Agent and Edge Types

Now that we understand our market model, let's implement it using Vahana. We'll start by defining our agent types and edge types, then create and initialize our simulation.

First, we need to import the necessary modules:

using Vahana
import Random: rand
import DataFrames

In Vahana, agents and the edges between them are represented by Julia structs. However, these structs must meet specific requirements:

  1. They must be immutable.
  2. They must be "bitstypes".

A bitstype in Julia is a type that is composed entirely of primitive types (like Int, Float64, Bool) or other bitstypes, and has a known, fixed size in memory. This also implies that the type of a struct variables must be declared.

This restrictions allows Vahana to efficiently manage and distribute agents across processes in parallel simulations.

Let's define our agent types with these requirements in mind:

struct Buyer
    α::Float64  # Preference parameter
    B::Float64  # Budget
end

struct Seller
    p::Float64   # Current price of good y
    d_y::Float64 # Total demand for good y (used for price adjustment)
end

To facilitate agent creation with some randomization, we'll define custom constructors:

Buyer() = Buyer(rand(), rand((1:100)))

Seller() = Seller(rand() + 0.5, 0);

These constructors create:

  • Buyers with random $\alpha$ (between 0 and 1) and $B$ (between 1 and 100)
  • Sellers with a random initial price $p$ (between 0.5 and 1.5) and zero initial demand.

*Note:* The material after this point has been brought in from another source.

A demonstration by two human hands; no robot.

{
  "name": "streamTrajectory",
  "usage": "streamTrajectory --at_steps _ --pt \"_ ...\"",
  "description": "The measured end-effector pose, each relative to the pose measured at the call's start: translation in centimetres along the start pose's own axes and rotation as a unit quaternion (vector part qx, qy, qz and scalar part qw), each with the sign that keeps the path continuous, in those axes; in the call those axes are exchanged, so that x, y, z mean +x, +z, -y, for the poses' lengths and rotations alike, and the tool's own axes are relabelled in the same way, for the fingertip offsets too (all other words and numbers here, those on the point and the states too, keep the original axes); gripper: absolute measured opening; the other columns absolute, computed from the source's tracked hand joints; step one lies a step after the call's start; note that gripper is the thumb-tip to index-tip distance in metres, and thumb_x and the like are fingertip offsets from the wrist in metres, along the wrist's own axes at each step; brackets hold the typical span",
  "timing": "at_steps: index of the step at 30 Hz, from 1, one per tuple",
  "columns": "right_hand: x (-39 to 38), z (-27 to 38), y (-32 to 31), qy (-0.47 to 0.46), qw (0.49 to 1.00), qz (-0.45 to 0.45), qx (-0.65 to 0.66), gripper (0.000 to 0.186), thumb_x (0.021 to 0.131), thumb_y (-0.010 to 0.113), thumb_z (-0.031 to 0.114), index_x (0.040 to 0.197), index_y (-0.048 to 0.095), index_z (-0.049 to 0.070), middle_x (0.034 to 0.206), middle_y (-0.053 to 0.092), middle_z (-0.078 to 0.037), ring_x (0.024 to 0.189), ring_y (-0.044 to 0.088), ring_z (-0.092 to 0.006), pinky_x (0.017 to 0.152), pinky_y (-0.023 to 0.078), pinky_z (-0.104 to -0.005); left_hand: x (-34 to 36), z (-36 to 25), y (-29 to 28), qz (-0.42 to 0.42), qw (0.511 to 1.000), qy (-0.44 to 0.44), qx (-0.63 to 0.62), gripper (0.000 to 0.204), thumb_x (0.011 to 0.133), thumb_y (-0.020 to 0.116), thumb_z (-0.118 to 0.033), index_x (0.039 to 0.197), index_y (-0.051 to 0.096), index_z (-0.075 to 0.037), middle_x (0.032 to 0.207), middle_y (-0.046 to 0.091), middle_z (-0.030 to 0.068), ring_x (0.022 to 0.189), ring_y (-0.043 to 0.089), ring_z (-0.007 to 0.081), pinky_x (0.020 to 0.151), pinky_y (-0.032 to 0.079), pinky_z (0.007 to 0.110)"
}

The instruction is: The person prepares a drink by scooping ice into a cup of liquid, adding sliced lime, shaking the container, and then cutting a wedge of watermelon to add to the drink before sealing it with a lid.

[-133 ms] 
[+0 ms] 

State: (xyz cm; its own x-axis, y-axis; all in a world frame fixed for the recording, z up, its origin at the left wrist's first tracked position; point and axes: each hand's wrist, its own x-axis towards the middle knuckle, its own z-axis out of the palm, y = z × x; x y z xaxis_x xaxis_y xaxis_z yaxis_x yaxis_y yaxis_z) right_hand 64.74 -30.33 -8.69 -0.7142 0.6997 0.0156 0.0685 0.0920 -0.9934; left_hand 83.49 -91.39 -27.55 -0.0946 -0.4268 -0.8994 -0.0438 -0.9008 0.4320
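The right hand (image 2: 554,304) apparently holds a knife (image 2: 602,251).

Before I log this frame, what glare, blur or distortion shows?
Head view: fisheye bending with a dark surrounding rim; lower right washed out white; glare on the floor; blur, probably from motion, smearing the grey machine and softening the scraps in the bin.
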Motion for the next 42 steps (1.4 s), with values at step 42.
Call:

Now, let's look at our edge types in more detail:

This KnownSeller network is fixed and describes the sellers known to each buyer. In Vahana, the direction of an edge determines the flow of information. Since buyers need price information from sellers to calculate their demand, we define this as an edge from sellers to buyers. We call this network KnownSeller.

The edges of the KnownSeller network don't carry additional information, so we define them as an empty struct. We'll use this as a kind of tag later to select only the edges of this type.

struct KnownSeller end

The Bought network represents actual transactions between buyers and sellers. This network is dynamic, with edges created during the simulation runtime. Each edge in the Bought network carries information about the quantities of goods purchased in a transaction. Specifically:

struct Bought
    x::Float64  # Quantity of good x bought
    y::Float64  # Quantity of good y bought
end

To make working with Bought edges easier, we'll define an addition operation:

import Base.+
+(a::Bought, b::Bought) = Bought(a.x + b.x, a.y + b.y);

This allows us to easily sum up multiple Bought edges, which will be useful when sellers calculate total demand.

Defining the Model Structure

In Vahana, the ModelTypes constructor is the starting point for defining the structure of your agent-based model. To populate this instance, we use the register_agenttype! and register_edgetype! functions. These functions tell Vahana about the types of agents and edges in your model, allowing it to set up the necessary internal data structures and optimizations. The |> operator can be used for function chaining, providing a concise way to register multiple types.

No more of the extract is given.